Each line must appear in the answer exactly as it does in the data.

*** RAW DATA Section Begins ***

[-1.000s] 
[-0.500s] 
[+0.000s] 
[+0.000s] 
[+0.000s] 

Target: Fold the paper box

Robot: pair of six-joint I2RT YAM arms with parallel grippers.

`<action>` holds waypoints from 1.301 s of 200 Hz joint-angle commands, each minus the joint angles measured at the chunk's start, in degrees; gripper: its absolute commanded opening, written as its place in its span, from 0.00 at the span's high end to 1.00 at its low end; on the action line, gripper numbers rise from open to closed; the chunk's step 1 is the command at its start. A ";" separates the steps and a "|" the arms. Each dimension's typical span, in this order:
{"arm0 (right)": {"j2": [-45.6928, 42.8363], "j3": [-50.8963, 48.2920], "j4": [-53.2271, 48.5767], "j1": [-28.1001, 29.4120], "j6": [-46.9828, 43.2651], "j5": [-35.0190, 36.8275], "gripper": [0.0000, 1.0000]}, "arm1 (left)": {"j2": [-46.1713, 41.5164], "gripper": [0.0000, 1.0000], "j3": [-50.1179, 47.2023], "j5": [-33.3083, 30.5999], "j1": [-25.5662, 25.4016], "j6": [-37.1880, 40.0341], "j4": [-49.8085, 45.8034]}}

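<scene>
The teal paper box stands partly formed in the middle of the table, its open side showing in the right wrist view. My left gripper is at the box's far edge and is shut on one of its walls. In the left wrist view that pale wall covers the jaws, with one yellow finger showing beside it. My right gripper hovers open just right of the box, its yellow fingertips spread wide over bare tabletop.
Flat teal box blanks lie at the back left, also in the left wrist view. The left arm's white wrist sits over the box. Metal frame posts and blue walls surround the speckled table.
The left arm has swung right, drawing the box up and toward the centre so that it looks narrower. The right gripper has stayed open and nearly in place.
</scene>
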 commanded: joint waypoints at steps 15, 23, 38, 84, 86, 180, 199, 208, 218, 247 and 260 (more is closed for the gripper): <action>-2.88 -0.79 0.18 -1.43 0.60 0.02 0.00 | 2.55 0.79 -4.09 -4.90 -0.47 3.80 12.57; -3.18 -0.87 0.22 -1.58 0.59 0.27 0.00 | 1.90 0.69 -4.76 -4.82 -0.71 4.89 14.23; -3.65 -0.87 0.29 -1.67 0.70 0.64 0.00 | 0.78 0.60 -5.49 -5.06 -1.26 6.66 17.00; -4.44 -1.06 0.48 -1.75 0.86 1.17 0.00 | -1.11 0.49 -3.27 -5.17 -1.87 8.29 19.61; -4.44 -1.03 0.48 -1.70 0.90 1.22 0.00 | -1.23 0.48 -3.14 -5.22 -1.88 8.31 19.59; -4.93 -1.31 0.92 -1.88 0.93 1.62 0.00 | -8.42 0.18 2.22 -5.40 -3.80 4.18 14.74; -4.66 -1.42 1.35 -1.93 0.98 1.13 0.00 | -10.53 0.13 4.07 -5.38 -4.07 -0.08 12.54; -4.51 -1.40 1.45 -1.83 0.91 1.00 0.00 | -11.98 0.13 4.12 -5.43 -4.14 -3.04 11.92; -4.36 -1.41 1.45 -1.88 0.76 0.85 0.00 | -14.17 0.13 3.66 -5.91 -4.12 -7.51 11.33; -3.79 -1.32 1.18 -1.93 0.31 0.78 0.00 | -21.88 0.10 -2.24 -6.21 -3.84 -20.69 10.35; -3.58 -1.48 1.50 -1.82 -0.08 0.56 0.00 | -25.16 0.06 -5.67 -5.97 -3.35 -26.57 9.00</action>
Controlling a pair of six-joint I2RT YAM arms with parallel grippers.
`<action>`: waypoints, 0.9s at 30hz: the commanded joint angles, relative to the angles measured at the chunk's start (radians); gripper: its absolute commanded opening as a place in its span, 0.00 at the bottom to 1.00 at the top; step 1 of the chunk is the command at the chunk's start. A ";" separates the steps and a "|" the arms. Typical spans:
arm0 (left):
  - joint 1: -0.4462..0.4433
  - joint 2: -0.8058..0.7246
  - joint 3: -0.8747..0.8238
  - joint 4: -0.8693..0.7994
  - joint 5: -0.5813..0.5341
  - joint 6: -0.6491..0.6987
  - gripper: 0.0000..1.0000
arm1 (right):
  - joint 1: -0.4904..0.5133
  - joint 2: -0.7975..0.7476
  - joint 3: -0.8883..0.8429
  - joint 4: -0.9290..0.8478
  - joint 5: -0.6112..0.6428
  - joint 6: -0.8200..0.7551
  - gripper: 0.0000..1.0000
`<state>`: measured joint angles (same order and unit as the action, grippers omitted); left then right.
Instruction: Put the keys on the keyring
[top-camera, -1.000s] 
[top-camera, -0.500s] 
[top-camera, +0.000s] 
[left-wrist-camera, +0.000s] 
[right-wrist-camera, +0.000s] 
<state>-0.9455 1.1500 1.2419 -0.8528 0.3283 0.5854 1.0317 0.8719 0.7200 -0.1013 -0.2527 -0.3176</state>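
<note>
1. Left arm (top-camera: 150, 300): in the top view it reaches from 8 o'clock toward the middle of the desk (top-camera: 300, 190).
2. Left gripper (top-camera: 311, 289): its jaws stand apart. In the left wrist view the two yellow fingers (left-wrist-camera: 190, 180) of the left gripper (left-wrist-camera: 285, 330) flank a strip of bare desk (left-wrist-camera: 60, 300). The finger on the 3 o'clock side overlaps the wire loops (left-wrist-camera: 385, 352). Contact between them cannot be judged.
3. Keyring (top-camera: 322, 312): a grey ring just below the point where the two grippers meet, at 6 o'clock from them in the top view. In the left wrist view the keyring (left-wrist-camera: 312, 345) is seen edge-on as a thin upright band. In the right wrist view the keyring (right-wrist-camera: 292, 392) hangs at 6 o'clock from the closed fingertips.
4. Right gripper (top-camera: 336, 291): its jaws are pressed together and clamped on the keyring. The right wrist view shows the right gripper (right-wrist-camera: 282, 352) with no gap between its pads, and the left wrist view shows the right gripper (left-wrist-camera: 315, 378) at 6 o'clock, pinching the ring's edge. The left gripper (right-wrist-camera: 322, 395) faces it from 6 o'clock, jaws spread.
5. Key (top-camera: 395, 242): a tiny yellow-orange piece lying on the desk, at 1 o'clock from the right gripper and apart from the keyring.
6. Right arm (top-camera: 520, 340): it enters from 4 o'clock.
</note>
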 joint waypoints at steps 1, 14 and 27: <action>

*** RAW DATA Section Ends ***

- RESULT FOR THIS TASK:
[-1.000s] 
[-0.500s] 
[+0.000s] 
[+0.000s] 
[+0.000s] 

Target: Fold the paper box

Robot: pair of six-joint I2RT YAM arms with parallel grippers.

`<action>` holds waypoints from 1.301 s of 200 Hz joint-angle commands, each minus the joint angles measured at the chunk's start, in degrees; gripper: its absolute commanded opening, written as its place in its span, from 0.00 at the span's high end to 1.00 at its low end; on the action line, gripper numbers rise from open to closed; the chunk's step 1 is the command at its start. A ";" separates the steps and a "|" the arms. Each dimension's typical span, in this order:
{"arm0 (right)": {"j2": [-45.6928, 42.8363], "j3": [-50.8963, 48.2920], "j4": [-53.2271, 48.5767], "j1": [-28.1001, 29.4120], "j6": [-46.9828, 43.2651], "j5": [-35.0190, 36.8275], "gripper": [0.0000, 1.0000]}, "arm1 (left)": {"j2": [-46.1713, 41.5164], "gripper": [0.0000, 1.0000], "j3": [-50.1179, 47.2023], "j5": [-33.3083, 30.5999], "j1": [-25.5662, 25.4016], "j6": [-37.1880, 40.0341], "j4": [-49.8085, 45.8034]}}

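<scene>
The teal paper box stands partly formed in the middle of the table, its open side showing in the right wrist view. My left gripper is at the box's far edge and is shut on one of its walls. In the left wrist view that pale wall covers the jaws, with one yellow finger showing beside it. My right gripper hovers open just right of the box, its yellow fingertips spread wide over bare tabletop.
Flat teal box blanks lie at the back left, also in the left wrist view. The left arm's white wrist sits over the box. Metal frame posts and blue walls surround the speckled table.
The left arm has swung right, drawing the box up and toward the centre so that it looks narrower. The right gripper has stayed open and nearly in place.
</scene>
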 commanded: joint waypoints at steps 15, 23, 38, 84, 86, 180, 199, 208, 218, 247 and 260 (more is closed for the gripper): <action>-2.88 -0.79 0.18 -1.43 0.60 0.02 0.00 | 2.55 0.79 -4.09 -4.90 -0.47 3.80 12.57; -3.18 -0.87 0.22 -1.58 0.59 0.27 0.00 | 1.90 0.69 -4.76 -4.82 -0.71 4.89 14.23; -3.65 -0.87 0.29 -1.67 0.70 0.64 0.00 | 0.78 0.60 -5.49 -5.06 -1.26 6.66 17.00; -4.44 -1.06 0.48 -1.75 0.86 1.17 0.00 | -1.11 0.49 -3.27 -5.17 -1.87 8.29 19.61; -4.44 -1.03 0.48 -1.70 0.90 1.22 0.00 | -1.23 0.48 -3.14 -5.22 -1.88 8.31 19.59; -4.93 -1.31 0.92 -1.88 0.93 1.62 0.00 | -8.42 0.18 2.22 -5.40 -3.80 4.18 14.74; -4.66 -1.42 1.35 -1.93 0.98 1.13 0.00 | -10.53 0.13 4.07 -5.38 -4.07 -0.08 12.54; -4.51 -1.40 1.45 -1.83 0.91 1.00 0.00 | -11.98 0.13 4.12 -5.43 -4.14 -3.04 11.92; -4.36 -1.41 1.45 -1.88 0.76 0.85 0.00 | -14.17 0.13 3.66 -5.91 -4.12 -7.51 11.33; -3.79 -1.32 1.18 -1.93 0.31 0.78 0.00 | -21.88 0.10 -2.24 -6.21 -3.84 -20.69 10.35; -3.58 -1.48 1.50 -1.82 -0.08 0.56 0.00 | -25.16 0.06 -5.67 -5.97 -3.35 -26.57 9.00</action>
Controlling a pair of six-joint I2RT YAM arms with parallel grippers.
`<action>`: waypoints, 0.9s at 30hz: the commanded joint angles, relative to the angles measured at the chunk's start (radians); gripper: its absolute commanded opening as a place in its span, 0.00 at the bottom to 1.00 at the top; step 1 of the chunk is the command at the chunk's start. A ";" separates the steps and a "|" the arms. Typical spans:
arm0 (left):
  - joint 1: -0.4462..0.4433
  - joint 2: -0.8058..0.7246
  - joint 3: -0.8747..0.8238
  - joint 4: -0.8693..0.7994
  - joint 5: -0.5813..0.5341
  - joint 6: -0.6491..0.6987
  - gripper: 0.0000..1.0000
arm1 (right):
  - joint 1: -0.4904..0.5133
  - joint 2: -0.7975..0.7476
  - joint 3: -0.8883..0.8429
  - joint 4: -0.9290..0.8478
  - joint 5: -0.6112..0.6428
  - joint 6: -0.8200..0.7551
  - gripper: 0.0000..1.0000
`<state>`: measured joint angles (same order and unit as the action, grippers omitted); left then right.
Instruction: Put the keys on the keyring
[top-camera, -1.000s] 
[top-camera, -0.500s] 
[top-camera, +0.000s] 
[left-wrist-camera, +0.000s] 
[right-wrist-camera, +0.000s] 
<state>-0.9455 1.1500 1.2419 -0.8528 0.3283 0.5854 1.0317 0.8719 0.7200 -0.1013 -0.2527 -0.3176</state>
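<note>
1. Left arm (top-camera: 150, 300): in the top view it reaches from 8 o'clock toward the middle of the desk (top-camera: 300, 190).
2. Left gripper (top-camera: 311, 289): its jaws stand apart. In the left wrist view the two yellow fingers (left-wrist-camera: 190, 180) of the left gripper (left-wrist-camera: 285, 330) flank a strip of bare desk (left-wrist-camera: 60, 300). The finger on the 3 o'clock side overlaps the wire loops (left-wrist-camera: 385, 352). Contact between them cannot be judged.
3. Keyring (top-camera: 322, 312): a grey ring just below the point where the two grippers meet, at 6 o'clock from them in the top view. In the left wrist view the keyring (left-wrist-camera: 312, 345) is seen edge-on as a thin upright band. In the right wrist view the keyring (right-wrist-camera: 292, 392) hangs at 6 o'clock from the closed fingertips.
4. Right gripper (top-camera: 336, 291): its jaws are pressed together and clamped on the keyring. The right wrist view shows the right gripper (right-wrist-camera: 282, 352) with no gap between its pads, and the left wrist view shows the right gripper (left-wrist-camera: 315, 378) at 6 o'clock, pinching the ring's edge. The left gripper (right-wrist-camera: 322, 395) faces it from 6 o'clock, jaws spread.
5. Key (top-camera: 395, 242): a tiny yellow-orange piece lying on the desk, at 1 o'clock from the right gripper and apart from the keyring.
6. Right arm (top-camera: 520, 340): it enters from 4 o'clock.
</note>
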 joint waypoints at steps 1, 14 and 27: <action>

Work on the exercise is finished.